# Converting raster to vector

A cluster of functions that convert raster (.tiff) files generated as part of future scenario pipeline code, to vector (point shapefile) files.

**Original code:** [Konstantinos Pegios](https://github.com/kopegios) <br />
**Conceptualization & Methodological review :** [Alexandros Korkovelos](https://github.com/akorkovelos) & [Konstantinos Pegios](https://github.com/kopegios)<br />
**Updates, Modifications:** [Alexandros Korkovelos](https://github.com/akorkovelos) <br />
**Funding:** The World Bank (contract number: 7190531), [KTH](https://www.kth.se/en/itm/inst/energiteknik/forskning/desa/welcome-to-the-unit-of-energy-systems-analysis-kth-desa-1.197296)

In [12]:
# Importing necessary modules

import geopandas as gpd
import rasterio as rio
import pandas as pd
import fiona
import gdal
import osr
import ogr
import rasterio.mask
import time
import os
import ogr, gdal, osr, os
import numpy as np
import itertools
import re
from rasterio.warp import calculate_default_transform, reproject
from rasterio.enums import Resampling
from rasterstats import point_query
from pyproj import Proj

### Raster (Re)projection to target CRS

This step is not necessary if the raster file is already in the target CRS

In [13]:
# Define project function

def reproj(input_raster, output_raster, new_crs, factor):
    dst_crs = new_crs

    with rio.open(input_raster) as src:
        transform, width, height = calculate_default_transform(
            src.crs, dst_crs, src.width*factor, src.height*factor, *src.bounds)
        kwargs = src.meta.copy()
        kwargs.update({
            'crs': dst_crs,
            'transform': transform,
            'width': width,
            'height': height
        })

        with rio.open(output_raster, 'w', **kwargs) as dst:
            for i in range(1, src.count + 1):
                reproject(
                    source=rio.band(src, i),
                    destination=rio.band(dst, i),
                    src_transform=src.transform,
                    src_crs=src.crs,
                    dst_transform=transform,
                    dst_crs=dst_crs,
                    resampling=Resampling.nearest)

In [14]:
# Set inout directories
inpath = r"N:\Agrodem\Future_Scenarios\maize_cassava_scenarios\maize_cassava_scenarios"
outpath= r"N:\Agrodem\Future_Scenarios\maize_cassava_scenarios\maize_cassava_scenarios\re_projected"

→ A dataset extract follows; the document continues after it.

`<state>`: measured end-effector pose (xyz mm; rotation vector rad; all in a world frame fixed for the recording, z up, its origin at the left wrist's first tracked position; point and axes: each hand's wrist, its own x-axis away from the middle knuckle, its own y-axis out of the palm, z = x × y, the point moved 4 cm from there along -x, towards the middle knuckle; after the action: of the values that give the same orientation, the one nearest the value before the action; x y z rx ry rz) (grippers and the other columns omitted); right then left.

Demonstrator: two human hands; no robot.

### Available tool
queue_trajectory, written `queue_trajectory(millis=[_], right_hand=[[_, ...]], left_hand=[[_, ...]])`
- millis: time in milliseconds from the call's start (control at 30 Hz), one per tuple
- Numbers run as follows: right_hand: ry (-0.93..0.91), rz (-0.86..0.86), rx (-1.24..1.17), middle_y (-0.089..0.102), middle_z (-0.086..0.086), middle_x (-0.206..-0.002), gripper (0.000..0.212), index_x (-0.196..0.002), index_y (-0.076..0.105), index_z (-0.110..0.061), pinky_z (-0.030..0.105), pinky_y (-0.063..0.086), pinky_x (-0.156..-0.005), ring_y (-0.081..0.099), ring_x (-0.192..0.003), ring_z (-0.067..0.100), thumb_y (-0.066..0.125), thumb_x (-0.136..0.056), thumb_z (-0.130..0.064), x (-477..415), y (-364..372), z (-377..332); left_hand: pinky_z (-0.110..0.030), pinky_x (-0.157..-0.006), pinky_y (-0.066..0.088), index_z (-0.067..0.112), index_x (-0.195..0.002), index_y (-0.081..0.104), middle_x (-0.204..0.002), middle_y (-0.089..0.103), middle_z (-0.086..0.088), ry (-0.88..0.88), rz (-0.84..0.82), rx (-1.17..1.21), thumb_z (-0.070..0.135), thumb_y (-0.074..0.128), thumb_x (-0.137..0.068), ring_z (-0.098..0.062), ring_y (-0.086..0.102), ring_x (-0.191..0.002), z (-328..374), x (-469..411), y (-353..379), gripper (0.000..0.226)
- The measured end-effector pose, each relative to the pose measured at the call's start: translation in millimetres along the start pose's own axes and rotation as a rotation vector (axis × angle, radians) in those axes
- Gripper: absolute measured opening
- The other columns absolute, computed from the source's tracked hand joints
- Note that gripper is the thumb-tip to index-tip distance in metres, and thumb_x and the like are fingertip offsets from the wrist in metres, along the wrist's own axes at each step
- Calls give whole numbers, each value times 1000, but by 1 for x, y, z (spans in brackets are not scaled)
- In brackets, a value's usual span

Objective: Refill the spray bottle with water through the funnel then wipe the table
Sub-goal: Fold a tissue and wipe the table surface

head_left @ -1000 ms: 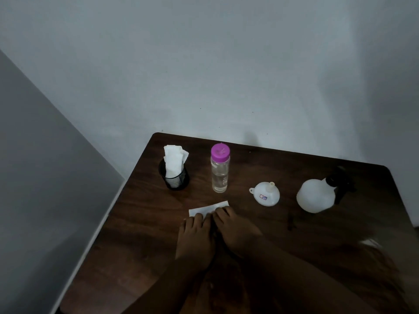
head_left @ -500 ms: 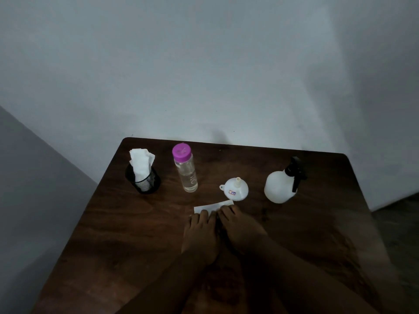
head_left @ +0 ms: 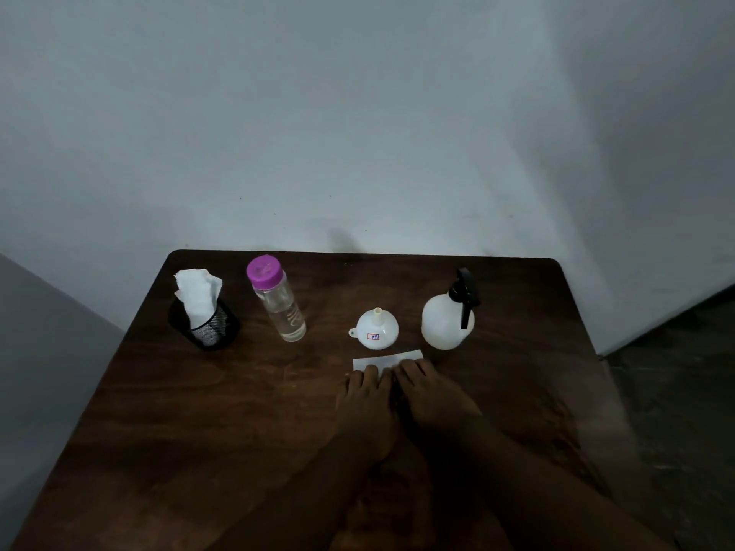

# Provide the input raster and give a name to the output (reprojected) raster
input_raster = inpath + "\\" + "cassava_SG.tif"
output_raster = outpath + "\\" + "cassava_SG_reproj.tif"

# Set target CRS
new_crs = "epsg:4326"

# Provide a factor if you want zoomed in/out results; suggest keeping it to one unless fully understanding the implications
factor = 1

In [15]:
# Run function 
reproj(input_raster, output_raster, new_crs, factor)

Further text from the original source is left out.